Stimmengewirr und verhaltenes Lachen lockten Anki in den Garten, in dem sie so manche Stunde mit ihrer Freundin verbracht hatte. Sie hielt unter einem der von ihr so geliebten, noch nicht aufgeblühten Sommerflieder inne, als sie Bewegungen auf den Gartenwegen ausmachte.
Mehrere Herren in hellen Flanellhosen und sportiven gestreiften Blazern und mit den modischen Strohcanotiers auf den Köpfen schlenderten an den noch verwaisten, mannshohen Vogelvolieren entlang und unterhielten sich angeregt. Ihre legere Kleidung verriet Anki, dass sie nicht die Nacht durchgefeiert hatten, sondern sich zu dieser ungewöhnlich frühen Stunde zu einem vergnüglichen Anlass eingefunden hatten.
Auf der ebenerdigen Veranda eilten Bedienstete emsig umher, legten Polster und Kissen auf Stühle und Bänke und breiteten fliederfarbene Tischdecken aus, während an anderer Stelle bereits Kaffeegedecke aus weißem Porzellan und Teller mit Süßgebäck, Brot, Kuchen, Butter, Marmelade, Käse, Wurst und kaltem Braten aufgetischt wurden. Zuckerdosen, Sahnekännchen, eisgefüllte Sektkühler, Saftkannen und Wasserkaraffen folgten. Zwei Damen mit wagenradgroßen Hüten, auf denen ausladende Schleifen und Blüten prangten, spazierten auf die Tische zu. In ihren Händen trugen sie filigrane Spitzenschirmchen und ihre weißen, an der Hüfte schmal geschnürten Kleider waren ebenfalls reich mit Spitze geschmückt. Die langen Ärmel umspielten bauschig ihre Handgelenke und leuchteten mit dem weißen und violetten Flieder um die Wette, der soeben in bauchigen Vasen auf die Tische verteilt wurde.

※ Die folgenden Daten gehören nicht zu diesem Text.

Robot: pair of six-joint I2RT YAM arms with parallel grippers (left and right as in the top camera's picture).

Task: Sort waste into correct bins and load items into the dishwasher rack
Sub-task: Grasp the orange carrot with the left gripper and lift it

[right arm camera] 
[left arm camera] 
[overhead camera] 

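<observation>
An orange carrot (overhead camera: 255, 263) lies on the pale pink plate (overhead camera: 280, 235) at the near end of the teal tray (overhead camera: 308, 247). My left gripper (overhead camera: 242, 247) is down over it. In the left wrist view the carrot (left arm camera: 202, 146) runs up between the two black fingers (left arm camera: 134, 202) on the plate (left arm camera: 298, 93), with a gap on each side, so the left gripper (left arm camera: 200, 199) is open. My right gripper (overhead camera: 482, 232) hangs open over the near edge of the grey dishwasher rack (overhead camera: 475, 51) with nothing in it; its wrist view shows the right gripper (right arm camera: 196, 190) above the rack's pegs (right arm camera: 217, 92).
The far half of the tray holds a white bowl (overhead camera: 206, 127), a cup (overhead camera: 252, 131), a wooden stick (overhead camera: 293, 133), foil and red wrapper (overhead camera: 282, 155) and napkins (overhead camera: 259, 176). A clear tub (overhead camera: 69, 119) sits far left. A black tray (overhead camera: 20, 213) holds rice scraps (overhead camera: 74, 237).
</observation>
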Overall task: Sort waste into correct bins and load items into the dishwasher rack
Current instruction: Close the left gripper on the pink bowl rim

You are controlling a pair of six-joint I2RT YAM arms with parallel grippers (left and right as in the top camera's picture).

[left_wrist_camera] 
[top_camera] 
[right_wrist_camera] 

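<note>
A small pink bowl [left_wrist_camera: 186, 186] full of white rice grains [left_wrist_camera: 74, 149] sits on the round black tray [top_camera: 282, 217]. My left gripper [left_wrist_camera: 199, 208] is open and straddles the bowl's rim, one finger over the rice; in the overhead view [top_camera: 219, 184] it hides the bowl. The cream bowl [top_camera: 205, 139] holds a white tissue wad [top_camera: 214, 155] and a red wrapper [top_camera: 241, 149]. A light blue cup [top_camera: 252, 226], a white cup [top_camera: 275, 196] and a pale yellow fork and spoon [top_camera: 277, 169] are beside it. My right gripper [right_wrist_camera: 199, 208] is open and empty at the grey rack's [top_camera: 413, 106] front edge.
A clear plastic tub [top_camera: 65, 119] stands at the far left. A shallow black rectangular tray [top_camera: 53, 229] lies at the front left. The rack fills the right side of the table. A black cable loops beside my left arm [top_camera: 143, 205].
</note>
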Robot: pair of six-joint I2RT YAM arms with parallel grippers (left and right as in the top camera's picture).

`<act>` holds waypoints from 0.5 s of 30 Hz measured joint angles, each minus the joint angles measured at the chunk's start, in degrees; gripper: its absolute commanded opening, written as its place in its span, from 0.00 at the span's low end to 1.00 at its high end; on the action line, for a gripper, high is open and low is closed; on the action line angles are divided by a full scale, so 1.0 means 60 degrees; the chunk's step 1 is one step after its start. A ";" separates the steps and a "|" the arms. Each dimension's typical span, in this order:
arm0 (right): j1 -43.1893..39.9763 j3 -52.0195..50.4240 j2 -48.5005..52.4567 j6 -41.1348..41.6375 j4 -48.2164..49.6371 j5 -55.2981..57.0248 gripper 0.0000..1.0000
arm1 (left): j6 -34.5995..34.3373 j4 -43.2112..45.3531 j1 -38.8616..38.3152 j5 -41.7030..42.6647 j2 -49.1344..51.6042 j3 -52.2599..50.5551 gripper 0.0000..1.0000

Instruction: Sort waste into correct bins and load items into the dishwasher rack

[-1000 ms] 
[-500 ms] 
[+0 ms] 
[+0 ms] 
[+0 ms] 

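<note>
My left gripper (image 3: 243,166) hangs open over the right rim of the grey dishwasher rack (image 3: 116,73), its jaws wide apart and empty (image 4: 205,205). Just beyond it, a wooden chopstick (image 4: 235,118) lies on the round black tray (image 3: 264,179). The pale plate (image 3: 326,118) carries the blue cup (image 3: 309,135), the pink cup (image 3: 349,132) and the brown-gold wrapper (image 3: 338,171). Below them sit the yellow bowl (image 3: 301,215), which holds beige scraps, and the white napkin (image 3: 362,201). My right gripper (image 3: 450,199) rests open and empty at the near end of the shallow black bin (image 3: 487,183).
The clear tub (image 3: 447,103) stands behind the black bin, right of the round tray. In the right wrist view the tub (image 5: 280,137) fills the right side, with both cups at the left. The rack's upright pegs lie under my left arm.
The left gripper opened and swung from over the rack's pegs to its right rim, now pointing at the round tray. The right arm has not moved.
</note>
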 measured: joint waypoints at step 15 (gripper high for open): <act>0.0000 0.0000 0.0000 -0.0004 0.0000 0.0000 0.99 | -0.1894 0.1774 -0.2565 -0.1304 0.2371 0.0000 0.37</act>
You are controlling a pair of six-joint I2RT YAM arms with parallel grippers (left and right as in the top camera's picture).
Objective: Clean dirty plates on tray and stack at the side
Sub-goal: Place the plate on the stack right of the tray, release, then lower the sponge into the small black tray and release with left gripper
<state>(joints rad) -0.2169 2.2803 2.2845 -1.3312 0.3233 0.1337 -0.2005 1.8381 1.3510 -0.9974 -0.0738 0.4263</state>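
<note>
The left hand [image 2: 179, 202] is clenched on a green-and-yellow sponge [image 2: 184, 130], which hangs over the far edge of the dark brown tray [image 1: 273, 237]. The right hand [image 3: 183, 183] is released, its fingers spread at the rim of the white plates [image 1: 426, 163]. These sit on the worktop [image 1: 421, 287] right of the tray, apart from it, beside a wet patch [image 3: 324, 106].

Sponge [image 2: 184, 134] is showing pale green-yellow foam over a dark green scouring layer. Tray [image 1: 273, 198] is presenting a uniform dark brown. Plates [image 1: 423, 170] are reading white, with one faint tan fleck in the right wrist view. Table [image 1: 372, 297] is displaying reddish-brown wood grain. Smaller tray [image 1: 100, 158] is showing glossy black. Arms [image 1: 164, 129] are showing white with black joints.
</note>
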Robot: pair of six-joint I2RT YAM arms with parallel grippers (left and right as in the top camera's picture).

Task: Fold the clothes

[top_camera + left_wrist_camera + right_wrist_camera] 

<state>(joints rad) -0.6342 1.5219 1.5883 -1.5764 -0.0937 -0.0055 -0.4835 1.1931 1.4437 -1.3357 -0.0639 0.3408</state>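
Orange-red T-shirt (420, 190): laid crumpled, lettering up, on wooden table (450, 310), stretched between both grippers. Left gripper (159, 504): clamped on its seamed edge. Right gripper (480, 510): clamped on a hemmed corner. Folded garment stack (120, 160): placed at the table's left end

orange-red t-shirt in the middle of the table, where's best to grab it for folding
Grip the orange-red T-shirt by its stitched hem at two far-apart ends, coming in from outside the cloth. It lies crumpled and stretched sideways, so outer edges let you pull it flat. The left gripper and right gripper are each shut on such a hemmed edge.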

Anki erkannte in der einen Dame Ljudmilas Mutter. Obwohl sie in eine Unterhaltung vertieft war, überwachte sie mit Argusaugen die Aufbauarbeiten für das Frühstück im Freien. Sie ergriff eines der süßen Häppchen und biss ein winziges Stück davon ab. Trotz der Entfernung konnte Anki sehen, wie sie das Gesicht verzog. Den Rest des Gebäcks warf sie auf die Wiese, wo sich kurz darauf einige Spatzen und eine Amsel um die Leckerei stritten, während die Gräfin nach dem Bäcker rufen ließ.